Purpose: Although dual-energy CT provides improved sensitivity of HU for certain tissue types at lower simulated energy levels, if these values vary by scanner type they may impact clinical patient management decisions. Each manufacturer has selected a specific dual-energy CT approach (or in one case, three different approaches); understanding HU variability among low monochromatic images may be required when more than one dual-energy CT scanner type is available for use.

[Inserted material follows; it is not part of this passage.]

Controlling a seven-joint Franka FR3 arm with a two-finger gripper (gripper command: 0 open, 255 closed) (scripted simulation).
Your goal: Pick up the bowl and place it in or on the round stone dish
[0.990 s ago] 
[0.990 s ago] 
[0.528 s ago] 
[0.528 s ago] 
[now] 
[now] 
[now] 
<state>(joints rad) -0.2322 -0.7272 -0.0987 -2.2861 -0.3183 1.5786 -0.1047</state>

Methods: A large elliptical dual-energy quality control phantom (Gammex Inc.; Middleton, WI) containing several standard tissue type materials was scanned at least three times on each of the following systems: GE HD750, prototype GE Revolution CT with GSI, Siemens Flash, Siemens Edge, Siemens AS 128, and Philips IQon. Images were generated at 50, 70, and 140 keV. Soft tissue and Iodine HU were measured on a single central 5mm-thick image; NIST constants were used to calculate the ideal HU for each material. Scan acquisitions were approximately dose-matched (~25mGy CTDIvol) and image parameters were held as consistent as possible (thickness, kernel, no noise reduction).

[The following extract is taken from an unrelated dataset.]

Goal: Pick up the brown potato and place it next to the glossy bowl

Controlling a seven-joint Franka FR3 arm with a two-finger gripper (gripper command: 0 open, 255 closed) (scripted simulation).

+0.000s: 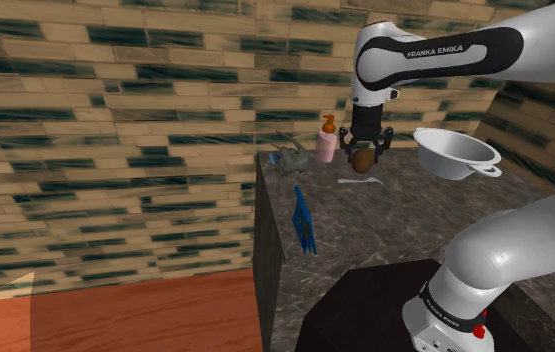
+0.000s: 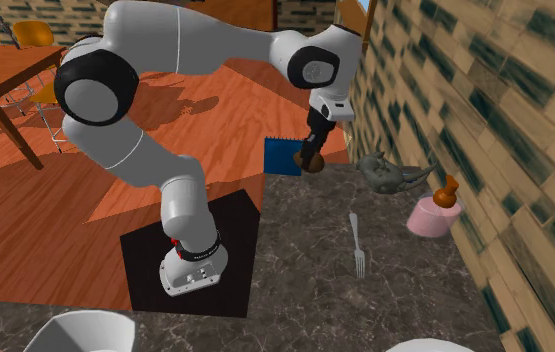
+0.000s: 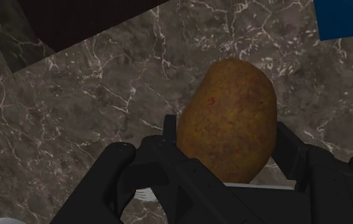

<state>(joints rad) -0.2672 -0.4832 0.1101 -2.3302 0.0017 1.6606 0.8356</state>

Results: Measured soft tissue (29 HU at 120 kVp) varied from 28 HU to 44 HU at 50 keV (excluding one outlier), from 21 HU to 31 HU at 70 keV, and from 19 HU to 32 HU at 140 keV. Measured iodine (5mg/ml, 106 HU at 120 kVp) varied from 246 HU to 280 HU at 50 keV, from 123 HU to 129 HU at 70 keV, and from 22 HU to 32 HU at 140 keV.

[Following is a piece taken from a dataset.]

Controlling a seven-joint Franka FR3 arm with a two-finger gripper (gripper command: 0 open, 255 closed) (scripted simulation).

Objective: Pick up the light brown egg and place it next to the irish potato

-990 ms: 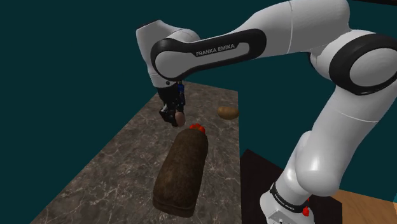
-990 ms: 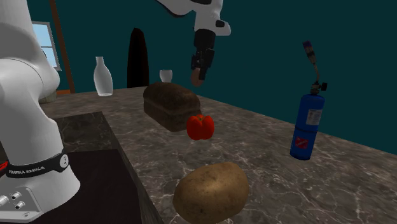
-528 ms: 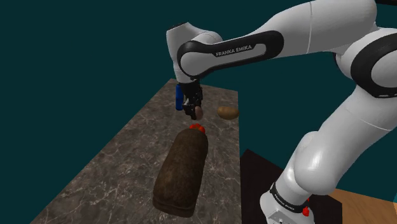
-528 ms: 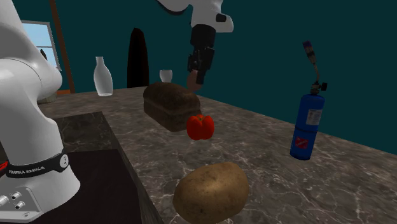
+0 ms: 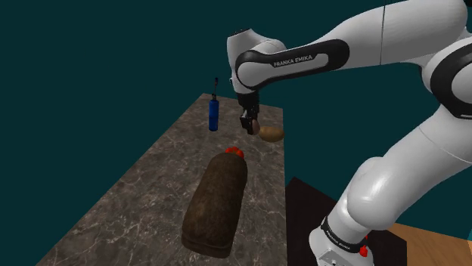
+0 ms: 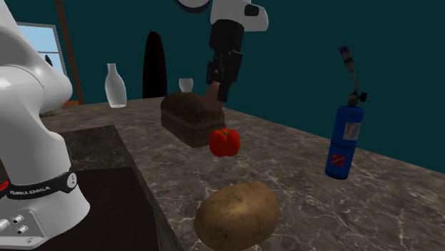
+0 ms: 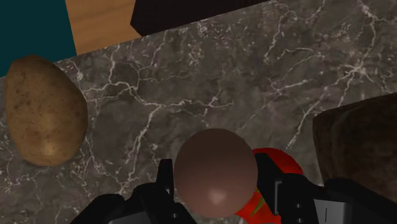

Conclusion:Measured HU in standard rods across 3 dual-energy CT manufacturers and 6 scanner models varied directly with monochromatic level, with the most variability was observed at 50 keV and least variability at 70keV. Future work will include additional scanner platforms and how measurement variability impacts radiologists.

Funding Support, Disclosures, and Conflict of Interest: This research has been supported by funds from Dr. William Murphy, Jr., the John S. Dunn, Sr. Distinguished Chair in Diagnostic Imaging at MD Anderson Cancer Center.